• Task description:
The answer must consist of every line from the data that holds the string "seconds".
**** Input data
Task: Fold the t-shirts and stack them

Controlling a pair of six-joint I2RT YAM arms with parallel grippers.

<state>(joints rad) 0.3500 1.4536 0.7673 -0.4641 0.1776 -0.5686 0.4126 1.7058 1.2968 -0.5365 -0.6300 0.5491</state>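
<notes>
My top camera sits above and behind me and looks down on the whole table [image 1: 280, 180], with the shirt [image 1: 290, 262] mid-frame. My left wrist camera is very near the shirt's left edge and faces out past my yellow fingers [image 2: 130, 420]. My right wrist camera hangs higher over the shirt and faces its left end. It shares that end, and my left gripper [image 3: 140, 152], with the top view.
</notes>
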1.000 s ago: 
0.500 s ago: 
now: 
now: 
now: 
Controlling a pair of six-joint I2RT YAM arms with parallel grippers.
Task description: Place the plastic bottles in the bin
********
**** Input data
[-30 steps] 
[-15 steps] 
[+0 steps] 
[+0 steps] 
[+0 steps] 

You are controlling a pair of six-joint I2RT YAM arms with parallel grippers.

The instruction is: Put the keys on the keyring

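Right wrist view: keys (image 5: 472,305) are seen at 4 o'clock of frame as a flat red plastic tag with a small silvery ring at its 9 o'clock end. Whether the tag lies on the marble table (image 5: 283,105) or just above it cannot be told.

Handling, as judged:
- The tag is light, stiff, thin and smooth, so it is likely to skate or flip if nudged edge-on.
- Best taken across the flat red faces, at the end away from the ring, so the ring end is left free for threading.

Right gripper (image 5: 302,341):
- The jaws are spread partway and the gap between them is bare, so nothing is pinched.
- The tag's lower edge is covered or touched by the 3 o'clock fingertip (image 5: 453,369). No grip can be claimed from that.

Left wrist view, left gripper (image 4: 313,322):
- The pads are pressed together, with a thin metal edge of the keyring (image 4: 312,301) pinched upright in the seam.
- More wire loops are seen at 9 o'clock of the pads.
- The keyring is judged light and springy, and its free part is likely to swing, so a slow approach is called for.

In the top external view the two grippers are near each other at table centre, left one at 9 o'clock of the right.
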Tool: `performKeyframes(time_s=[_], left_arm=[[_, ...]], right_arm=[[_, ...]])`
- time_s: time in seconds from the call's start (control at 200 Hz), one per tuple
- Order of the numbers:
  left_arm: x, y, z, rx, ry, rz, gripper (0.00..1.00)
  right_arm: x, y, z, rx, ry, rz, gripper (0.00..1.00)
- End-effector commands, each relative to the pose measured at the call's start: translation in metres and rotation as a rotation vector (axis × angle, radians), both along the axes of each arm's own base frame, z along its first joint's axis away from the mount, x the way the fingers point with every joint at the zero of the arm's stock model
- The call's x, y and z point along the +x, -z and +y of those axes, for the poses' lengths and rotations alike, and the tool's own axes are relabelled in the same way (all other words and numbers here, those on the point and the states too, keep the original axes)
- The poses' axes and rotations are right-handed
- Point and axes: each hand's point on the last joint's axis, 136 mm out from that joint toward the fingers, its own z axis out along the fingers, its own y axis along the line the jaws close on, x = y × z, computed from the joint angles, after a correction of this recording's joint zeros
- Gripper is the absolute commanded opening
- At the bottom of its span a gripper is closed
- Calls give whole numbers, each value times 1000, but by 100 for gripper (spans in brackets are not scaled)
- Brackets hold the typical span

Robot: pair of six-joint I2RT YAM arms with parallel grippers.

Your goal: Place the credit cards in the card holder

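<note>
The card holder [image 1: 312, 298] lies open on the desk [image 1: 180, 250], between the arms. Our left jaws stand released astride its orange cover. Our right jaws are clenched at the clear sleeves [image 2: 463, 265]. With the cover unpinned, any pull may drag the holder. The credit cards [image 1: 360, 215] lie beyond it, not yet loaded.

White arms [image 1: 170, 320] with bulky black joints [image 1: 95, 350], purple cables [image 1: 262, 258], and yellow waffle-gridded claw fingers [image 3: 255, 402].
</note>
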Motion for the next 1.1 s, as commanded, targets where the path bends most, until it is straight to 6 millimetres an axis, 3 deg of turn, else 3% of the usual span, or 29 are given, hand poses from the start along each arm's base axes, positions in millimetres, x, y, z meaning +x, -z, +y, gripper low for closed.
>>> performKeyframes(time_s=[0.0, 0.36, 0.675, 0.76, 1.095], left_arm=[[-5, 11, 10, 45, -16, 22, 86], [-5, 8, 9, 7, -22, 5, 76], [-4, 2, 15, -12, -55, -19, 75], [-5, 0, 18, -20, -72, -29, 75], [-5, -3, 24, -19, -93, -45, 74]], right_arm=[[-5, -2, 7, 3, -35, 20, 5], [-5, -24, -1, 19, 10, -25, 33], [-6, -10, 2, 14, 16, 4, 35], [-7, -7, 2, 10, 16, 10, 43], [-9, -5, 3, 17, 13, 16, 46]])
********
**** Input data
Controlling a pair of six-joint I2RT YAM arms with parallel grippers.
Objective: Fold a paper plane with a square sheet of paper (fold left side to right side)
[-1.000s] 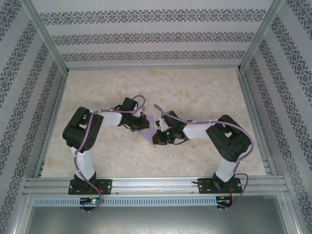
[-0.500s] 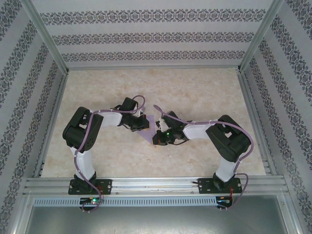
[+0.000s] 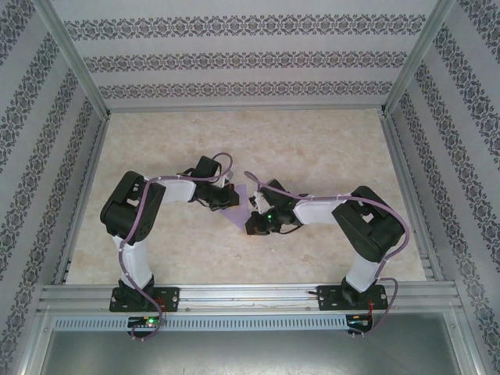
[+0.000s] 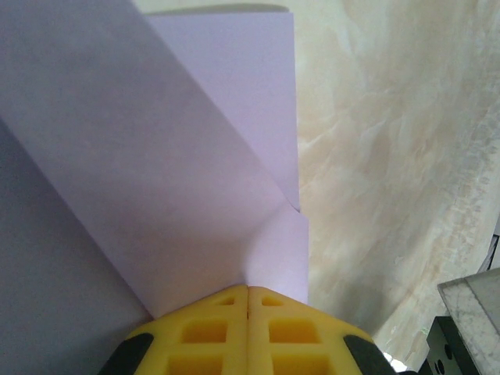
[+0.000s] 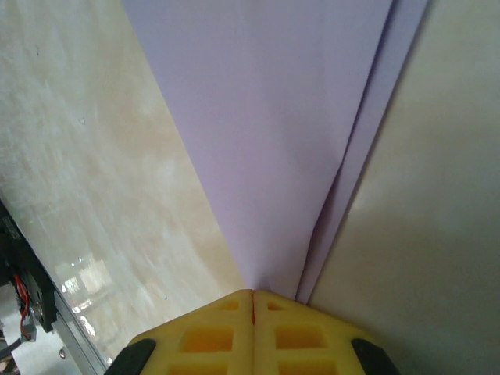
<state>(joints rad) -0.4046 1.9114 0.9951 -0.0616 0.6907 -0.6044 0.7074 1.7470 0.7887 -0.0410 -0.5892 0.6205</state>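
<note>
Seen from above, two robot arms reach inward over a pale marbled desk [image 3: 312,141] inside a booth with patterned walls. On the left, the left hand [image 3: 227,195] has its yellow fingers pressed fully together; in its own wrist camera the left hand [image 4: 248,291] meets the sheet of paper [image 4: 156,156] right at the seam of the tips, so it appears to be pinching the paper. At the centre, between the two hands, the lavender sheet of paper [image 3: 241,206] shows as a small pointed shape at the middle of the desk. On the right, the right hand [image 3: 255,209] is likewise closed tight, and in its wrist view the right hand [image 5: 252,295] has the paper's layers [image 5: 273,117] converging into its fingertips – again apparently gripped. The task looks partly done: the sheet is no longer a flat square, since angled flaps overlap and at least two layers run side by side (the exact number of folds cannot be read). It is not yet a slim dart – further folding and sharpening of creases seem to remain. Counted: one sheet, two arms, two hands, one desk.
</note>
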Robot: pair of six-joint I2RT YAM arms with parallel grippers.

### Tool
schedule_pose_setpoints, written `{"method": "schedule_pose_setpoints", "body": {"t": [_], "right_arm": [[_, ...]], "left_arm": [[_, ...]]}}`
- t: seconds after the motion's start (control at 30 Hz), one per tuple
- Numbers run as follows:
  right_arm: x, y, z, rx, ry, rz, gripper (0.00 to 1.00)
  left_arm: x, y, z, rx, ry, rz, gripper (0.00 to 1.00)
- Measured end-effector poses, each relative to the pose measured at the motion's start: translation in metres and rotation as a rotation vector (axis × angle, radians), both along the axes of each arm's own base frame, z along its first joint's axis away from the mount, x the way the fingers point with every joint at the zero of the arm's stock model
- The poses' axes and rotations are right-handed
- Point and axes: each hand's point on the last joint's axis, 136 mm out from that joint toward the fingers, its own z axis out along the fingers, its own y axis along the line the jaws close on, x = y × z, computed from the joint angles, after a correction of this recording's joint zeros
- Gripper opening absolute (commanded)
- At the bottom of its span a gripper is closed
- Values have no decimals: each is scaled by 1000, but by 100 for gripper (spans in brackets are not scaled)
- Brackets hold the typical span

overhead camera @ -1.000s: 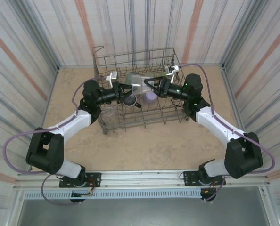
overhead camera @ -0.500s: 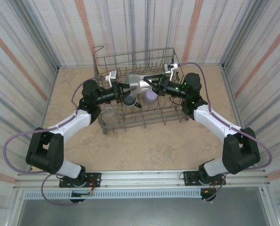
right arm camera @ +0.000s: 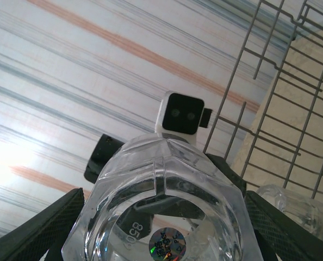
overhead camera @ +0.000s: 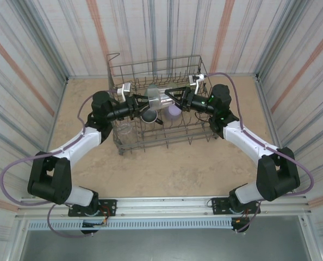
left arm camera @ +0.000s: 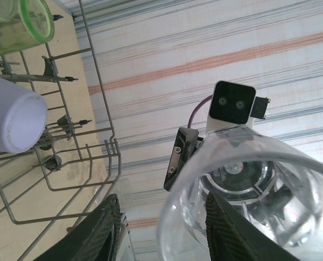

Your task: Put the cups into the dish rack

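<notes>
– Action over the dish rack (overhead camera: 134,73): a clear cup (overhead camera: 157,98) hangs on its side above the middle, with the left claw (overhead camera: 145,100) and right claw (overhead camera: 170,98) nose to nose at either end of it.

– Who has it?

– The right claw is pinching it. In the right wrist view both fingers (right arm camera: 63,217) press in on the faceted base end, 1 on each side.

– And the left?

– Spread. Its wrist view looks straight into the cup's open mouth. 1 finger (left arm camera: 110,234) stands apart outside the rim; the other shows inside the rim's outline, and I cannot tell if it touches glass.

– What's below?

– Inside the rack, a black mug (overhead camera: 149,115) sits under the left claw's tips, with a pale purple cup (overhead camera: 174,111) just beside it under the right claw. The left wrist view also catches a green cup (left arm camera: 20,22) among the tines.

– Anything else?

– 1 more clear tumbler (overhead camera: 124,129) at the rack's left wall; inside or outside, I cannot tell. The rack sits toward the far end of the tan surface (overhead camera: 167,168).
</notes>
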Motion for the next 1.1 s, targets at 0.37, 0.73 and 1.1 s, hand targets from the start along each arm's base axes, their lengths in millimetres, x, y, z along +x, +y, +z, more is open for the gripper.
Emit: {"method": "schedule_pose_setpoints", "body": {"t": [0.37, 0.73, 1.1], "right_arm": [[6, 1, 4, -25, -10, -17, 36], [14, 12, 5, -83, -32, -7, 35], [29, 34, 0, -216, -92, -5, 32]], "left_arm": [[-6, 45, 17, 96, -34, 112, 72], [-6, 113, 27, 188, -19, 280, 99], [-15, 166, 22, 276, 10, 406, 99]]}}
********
• Answer to the exercise:
- time_s: time in seconds from the call's start (control at 200 Hz), one per tuple
- t: seconds after the motion's start (control at 30 Hz), one per tuple

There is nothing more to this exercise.